WORK TASK:
Every line from the one containing "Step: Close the" through the last line below should be reproduced exactly; please include nothing else.

----- STUDY MATERIAL -----

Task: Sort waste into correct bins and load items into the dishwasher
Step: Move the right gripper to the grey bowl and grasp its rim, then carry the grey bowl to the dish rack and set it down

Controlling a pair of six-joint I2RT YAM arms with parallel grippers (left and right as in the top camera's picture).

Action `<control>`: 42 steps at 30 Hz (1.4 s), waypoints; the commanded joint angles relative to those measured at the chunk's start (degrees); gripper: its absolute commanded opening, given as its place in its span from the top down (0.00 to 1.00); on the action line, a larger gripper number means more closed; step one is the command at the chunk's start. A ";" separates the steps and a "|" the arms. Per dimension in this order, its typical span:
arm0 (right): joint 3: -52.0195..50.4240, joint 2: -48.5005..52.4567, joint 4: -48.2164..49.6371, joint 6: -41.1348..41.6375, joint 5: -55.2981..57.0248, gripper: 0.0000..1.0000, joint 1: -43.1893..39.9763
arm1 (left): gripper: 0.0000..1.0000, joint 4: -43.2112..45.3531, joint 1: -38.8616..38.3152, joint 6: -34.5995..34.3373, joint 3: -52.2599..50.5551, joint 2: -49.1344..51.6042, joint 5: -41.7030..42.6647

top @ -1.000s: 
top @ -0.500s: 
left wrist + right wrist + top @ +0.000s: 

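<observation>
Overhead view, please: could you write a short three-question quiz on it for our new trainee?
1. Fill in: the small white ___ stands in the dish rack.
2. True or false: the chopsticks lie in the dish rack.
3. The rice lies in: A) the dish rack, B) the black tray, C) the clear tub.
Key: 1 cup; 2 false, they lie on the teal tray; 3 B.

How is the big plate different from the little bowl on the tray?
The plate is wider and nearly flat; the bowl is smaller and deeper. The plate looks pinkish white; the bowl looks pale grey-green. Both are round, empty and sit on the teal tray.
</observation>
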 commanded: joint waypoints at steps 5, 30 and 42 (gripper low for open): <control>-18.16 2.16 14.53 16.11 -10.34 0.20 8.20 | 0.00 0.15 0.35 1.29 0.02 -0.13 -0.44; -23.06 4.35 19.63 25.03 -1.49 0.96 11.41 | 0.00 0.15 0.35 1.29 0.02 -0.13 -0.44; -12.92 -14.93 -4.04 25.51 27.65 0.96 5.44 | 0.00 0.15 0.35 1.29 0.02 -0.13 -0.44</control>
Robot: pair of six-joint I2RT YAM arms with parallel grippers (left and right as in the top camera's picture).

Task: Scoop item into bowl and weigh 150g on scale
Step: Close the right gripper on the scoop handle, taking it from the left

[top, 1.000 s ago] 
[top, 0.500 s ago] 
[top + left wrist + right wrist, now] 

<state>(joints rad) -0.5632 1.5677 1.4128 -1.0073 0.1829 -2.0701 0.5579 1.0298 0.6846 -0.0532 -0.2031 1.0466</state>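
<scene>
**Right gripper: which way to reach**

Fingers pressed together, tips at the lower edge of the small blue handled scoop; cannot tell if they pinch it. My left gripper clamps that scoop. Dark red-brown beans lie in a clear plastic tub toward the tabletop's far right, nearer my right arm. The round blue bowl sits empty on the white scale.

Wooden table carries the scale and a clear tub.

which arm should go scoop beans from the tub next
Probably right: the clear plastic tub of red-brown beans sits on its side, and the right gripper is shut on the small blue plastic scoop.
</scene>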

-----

ANSWER TO THIS PROBLEM:
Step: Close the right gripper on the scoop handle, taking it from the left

[top, 1.000 s ago] 
[top, 0.500 s ago] 
[top + left wrist + right wrist, now] 

<state>(joints rad) -0.5632 1.5677 1.4128 -1.0073 0.1829 -2.0701 0.5579 1.0298 0.6846 -0.0532 -0.2031 1.0466</state>
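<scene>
**Right gripper: which way to reach**

Fingers pressed together, tips at the lower edge of the small blue handled scoop; cannot tell if they pinch it. My left gripper clamps that scoop. Dark red-brown beans lie in a clear plastic tub toward the tabletop's far right, nearer my right arm. The round blue bowl sits empty on the white scale.

Wooden table carries the scale and a clear tub.

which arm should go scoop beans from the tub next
Probably right: the clear plastic tub of red-brown beans sits on its side, and the right gripper is shut on the small blue plastic scoop.
</scene>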

That finishes the output.